Esta é uma súplica distante do objetivo de 1,5 grau com o qual o mundo se comprometeu no Acordo de Paris – uma meta que a ciência nos avisa ser o único caminho sustentável para nosso mundo.
Este objetivo é completamente alcançável. Se pudermos reduzir as emissões de carbono em 45%, se comparado aos níveis de 2010 nesta década. Se pudermos alcançar a neutralidade de carbono até 2050. E se os líderes mundiais chegarem em Glasgow com objetivos corajosos, ambiciosos e comprováveis em 2030 e políticas novas e concretas para reverter este desastre.
Os líderes do G20, em particular, precisam oferecer. O tempo já passou para delicadezas diplomáticas. Se governos – especialmente governos do G20 – não se levantarem e liderarem este esforço, rumaremos para um terrível sofrimento humano.
Mas todos os países precisam perceber que o antigo modelo de desenvolvimento de queima de carbono é uma sentença de morte para suas economias e para o nosso planeta.
Precisamos descarbonizar agora, em cada setor de economia e em cada país. Precisamos trocar os subsídios dos combustíveis fósseis por energia renovável e taxar a poluição e não as pessoas. Precisamos colocar um preço no carbono e direcioná-lo de volta para empregos e infraestruturas resilientes.
E precisamos eliminar carbono – até 2030, nos países da Organização para a Cooperação e Desenvolvimento Econômico, e até 2040 para todos os demais. Um maior número de governos tem se comprometido a parar de financiar o carbono – e financiadores privados devem fazer o mesmo, urgentemente.
Com razão, as pessoas esperam dos governos que as lideram.

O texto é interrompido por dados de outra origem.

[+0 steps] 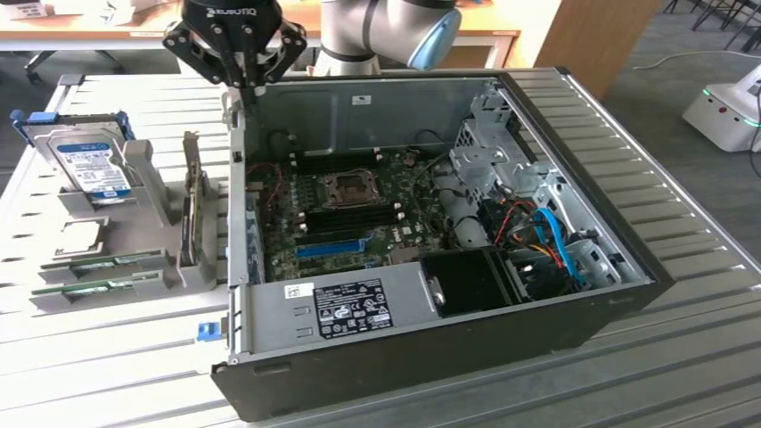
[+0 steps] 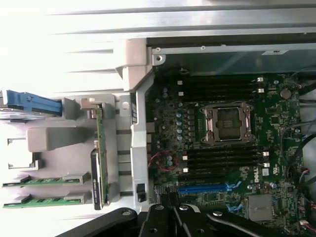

Mas todos temos a responsabilidade de garantir nosso futuro coletivo.
Empresas devem reduzir seu impacto climático e alinhar, de maneira completa e crível, suas operações e fluxos financeiros a um futuro de carbono zero. Sem maiores desculpas, sem mais greenwashing (prática de maquiagem sustentável para melhorar imagem empresarial).
Investidores – públicos e privados – precisam fazer o mesmo. Eles devem se unir, como pioneiros de uma aliança proprietária de recursos de carbono zero, e o próprio Fundo de Pensão da ONU, que em 2021 atingirá os objetivos de investimento de redução de carbono, antes do tempo previsto e acima da meta, com redução de 32% neste ano.
Indivíduos em todas as sociedades precisam fazer escolhas melhores e mais responsáveis sobre o que comem, como viajam e o que compram.
E os jovens – e ativistas climáticos – precisam continuar a fazer o que estão fazendo: demandando ação de seus líderes e os responsabilizando por isso.
Acima de tudo, precisamos de solidariedade global para ajudar os países a fazer esta transição. Os países em desenvolvimento estão lutando com crises de dívida e liquidez. Eles precisam de apoio.
Bancos públicos e multilaterais de desenvolvimento precisam aumentar significativamente seus portifólios de clima e intensificar seus esforços para ajudar os países na transição para economias resilientes e de emissão zero. O mundo desenvolvido precisa urgentemente chegar ao comprometimento de pelo menos 100 bilhões de dólares de financiamento climático anual para os países em desenvolvimento.
Doadores e bancos de desenvolvimento multilaterais devem alocar pelo menos metade do financiamento climático para adaptação e resiliência.
As Nações Unidas foram fundadas há 76 anos para construir consenso para ação contra as grandes ameaças que a humanidade enfrentava. Mas raramente enfrentamos uma crise como esta – uma verdadeira crise existencial – que, se não for enfrentada, ameaça não apenas a nós, mas as gerações futuras.
Só há um caminho a frente. Um futuro com 1,5 grau é o único futuro viável para a humanidade.
Os líderes precisam seguir com o trabalho em Glasgow, antes que seja tarde demais.